**What you have to do**
The data below should be copied out exactly, with its pictures omitted.

** Opening The data block **

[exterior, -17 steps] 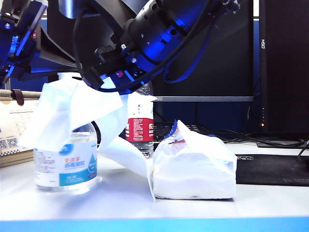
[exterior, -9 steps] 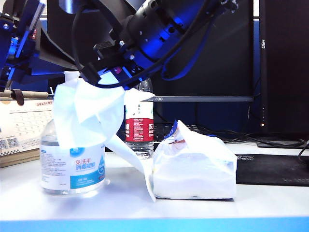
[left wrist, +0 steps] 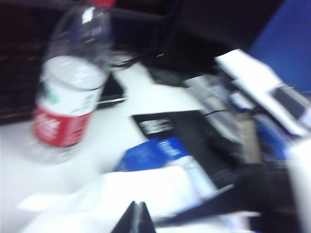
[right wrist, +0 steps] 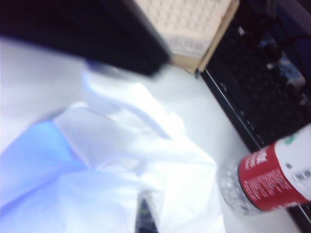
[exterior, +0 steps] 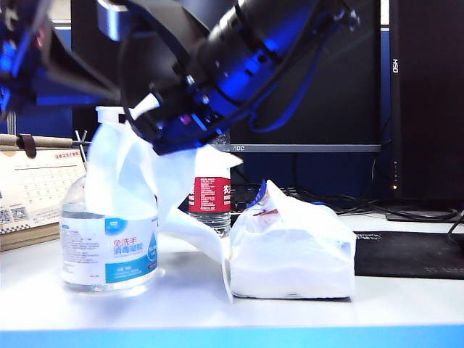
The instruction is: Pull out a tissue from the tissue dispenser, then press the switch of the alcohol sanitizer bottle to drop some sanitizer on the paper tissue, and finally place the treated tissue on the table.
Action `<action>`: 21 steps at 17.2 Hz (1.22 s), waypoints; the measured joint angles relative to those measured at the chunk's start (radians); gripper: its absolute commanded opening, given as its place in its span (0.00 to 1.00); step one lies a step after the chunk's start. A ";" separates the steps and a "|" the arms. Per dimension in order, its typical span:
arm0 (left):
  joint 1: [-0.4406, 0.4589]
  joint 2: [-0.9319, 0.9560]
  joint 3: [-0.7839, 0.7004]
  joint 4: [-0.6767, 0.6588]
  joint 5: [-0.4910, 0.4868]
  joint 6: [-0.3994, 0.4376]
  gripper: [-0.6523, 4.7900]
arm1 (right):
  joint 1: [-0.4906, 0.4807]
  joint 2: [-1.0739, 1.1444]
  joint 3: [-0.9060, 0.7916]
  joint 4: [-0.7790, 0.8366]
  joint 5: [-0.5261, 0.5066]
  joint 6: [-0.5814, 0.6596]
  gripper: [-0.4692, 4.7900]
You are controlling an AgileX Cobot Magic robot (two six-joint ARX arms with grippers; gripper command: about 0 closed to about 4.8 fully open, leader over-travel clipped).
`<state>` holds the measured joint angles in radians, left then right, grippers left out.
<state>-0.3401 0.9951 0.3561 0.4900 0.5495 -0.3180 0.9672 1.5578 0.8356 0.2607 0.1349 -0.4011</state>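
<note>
Two pincers [left wrist: 136, 213] [right wrist: 146, 213] closed, gel-filled sanitizer bottle [exterior: 109, 232]

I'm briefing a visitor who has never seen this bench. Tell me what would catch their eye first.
The big white tissue draped over the alcohol sanitizer bottle at the table's left, pinched in the shut right gripper reaching across from the upper right. Next, the bulging tissue dispenser at centre and the red-labelled water bottle behind it. The shut left gripper hangs over the tissue.
</note>
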 measured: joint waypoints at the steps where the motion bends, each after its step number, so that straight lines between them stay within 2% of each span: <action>1: 0.000 -0.017 0.000 -0.001 0.018 -0.017 0.11 | -0.008 0.003 0.000 0.007 -0.001 0.000 0.08; 3: 0.000 -0.045 0.000 -0.010 0.041 -0.051 0.11 | -0.022 0.005 0.000 0.039 -0.003 -0.003 0.08; 9: 0.000 -0.045 0.000 -0.091 0.067 -0.058 0.11 | -0.023 0.005 0.000 0.068 -0.004 -0.005 0.08; 13: 0.000 -0.045 0.000 -0.095 0.075 -0.055 0.11 | -0.023 0.005 0.000 0.079 -0.004 -0.004 0.08; 17: 0.000 -0.044 0.000 -0.052 0.032 -0.038 0.11 | -0.023 0.005 0.000 0.079 -0.004 -0.004 0.08; 21: 0.000 -0.045 0.034 -0.045 0.031 -0.035 0.11 | -0.023 0.005 0.000 0.079 -0.004 0.001 0.08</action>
<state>-0.3401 0.9504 0.3901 0.4450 0.5800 -0.3527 0.9443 1.5631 0.8360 0.3393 0.1307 -0.4004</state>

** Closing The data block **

**Solved problem**
[exterior, -17 steps] 
[exterior, -9 steps] 
[left wrist, +0 steps] 
[right wrist, +0 steps] 
[exterior, +0 steps] 
The instruction is: Pull out a tissue from the tissue dispenser, then press the switch of the alcohol sanitizer bottle to drop some sanitizer on the paper tissue, and finally place the treated tissue on the table.
Action `<action>`: 21 steps at 17.2 Hz (1.22 s), waypoints; the measured joint angles relative to those measured at the chunk's start (radians); gripper: its absolute commanded opening, given as its place in its span (0.00 to 1.00); step one lies a step after the chunk's start. A ";" separates the steps and a "|" the arms. Per dimension in order, its typical span:
arm0 (left):
  joint 1: [-0.4406, 0.4589]
  joint 2: [-0.9319, 0.9560]
  joint 3: [-0.7839, 0.7004]
  joint 4: [-0.6767, 0.6588]
  joint 5: [-0.4910, 0.4868]
  joint 6: [-0.3994, 0.4376]
  gripper: [-0.6523, 4.7900]
arm1 (right):
  joint 1: [-0.4906, 0.4807]
  joint 2: [-1.0739, 1.1444]
  joint 3: [-0.9060, 0.7916]
  joint 4: [-0.7790, 0.8366]
  joint 5: [-0.5261, 0.5066]
  joint 6: [-0.5814, 0.6596]
  gripper: [-0.4692, 4.7900]
You are controlling an AgileX Cobot Magic robot (two six-joint ARX arms with grippers; gripper command: about 0 closed to about 4.8 fully open, leader over-travel clipped).
`<state>` holds the measured joint angles in radians, left then right, grippers left out.
<state>-0.3401 0.9951 0.3561 0.4900 0.5495 -0.3180 0.9672 1.5578 0.8356 0.2607 0.1349 -0.4011</state>
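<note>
Two pincers [left wrist: 136, 213] [right wrist: 146, 213] closed, gel-filled sanitizer bottle [exterior: 109, 232]

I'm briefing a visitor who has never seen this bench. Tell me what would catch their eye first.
The big white tissue draped over the alcohol sanitizer bottle at the table's left, pinched in the shut right gripper reaching across from the upper right. Next, the bulging tissue dispenser at centre and the red-labelled water bottle behind it. The shut left gripper hangs over the tissue.
</note>
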 measured: joint waypoints at the steps where the motion bends, each after its step number, so that straight lines between them stay within 2% of each span: <action>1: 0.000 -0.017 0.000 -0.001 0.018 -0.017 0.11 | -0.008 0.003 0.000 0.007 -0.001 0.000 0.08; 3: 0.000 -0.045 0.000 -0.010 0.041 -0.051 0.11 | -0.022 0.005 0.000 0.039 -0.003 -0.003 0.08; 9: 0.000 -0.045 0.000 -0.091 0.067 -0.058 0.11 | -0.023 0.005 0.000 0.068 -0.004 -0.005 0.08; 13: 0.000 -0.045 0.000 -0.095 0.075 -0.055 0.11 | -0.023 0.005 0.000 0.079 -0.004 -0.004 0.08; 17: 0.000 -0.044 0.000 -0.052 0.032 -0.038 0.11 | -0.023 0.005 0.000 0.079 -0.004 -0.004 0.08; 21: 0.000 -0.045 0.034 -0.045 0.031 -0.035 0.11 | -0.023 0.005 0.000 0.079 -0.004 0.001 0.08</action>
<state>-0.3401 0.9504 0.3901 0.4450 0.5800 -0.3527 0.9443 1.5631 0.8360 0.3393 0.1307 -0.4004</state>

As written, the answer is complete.